● **Work to be completed**
Without the pictures, copy all of the data exactly.

%%

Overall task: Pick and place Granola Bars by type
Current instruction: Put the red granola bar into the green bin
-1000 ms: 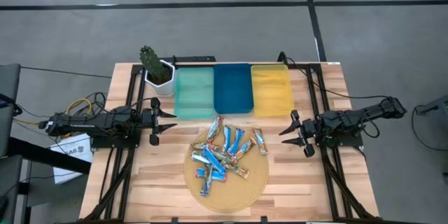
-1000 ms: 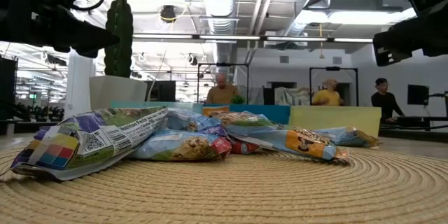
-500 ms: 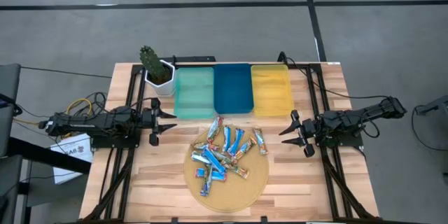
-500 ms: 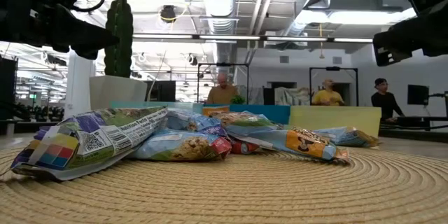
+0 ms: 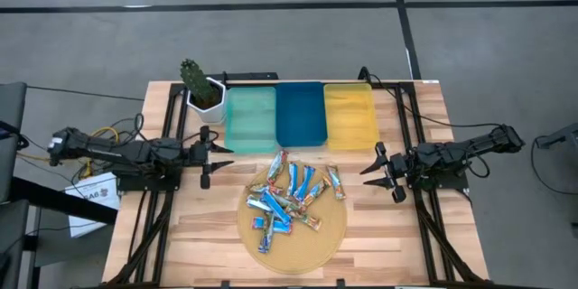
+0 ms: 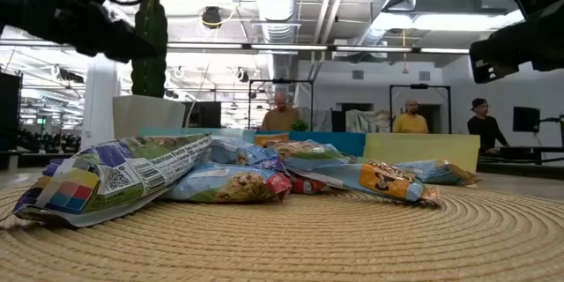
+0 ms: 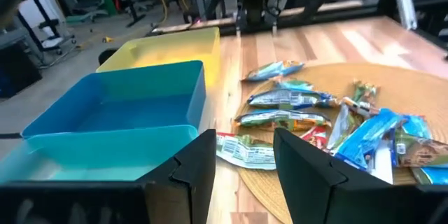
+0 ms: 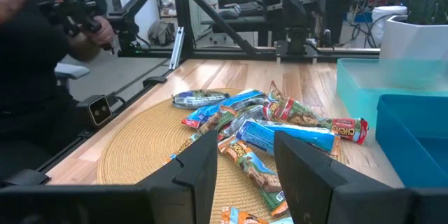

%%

● **Solution**
Overall task: Pick and place Granola Bars by type
Current instruction: Put the red granola bar into the green bin
-1000 ms: 
-1000 ms: 
-500 ms: 
-500 ms: 
+0 ms: 
+0 ms: 
+0 ms: 
+0 ms: 

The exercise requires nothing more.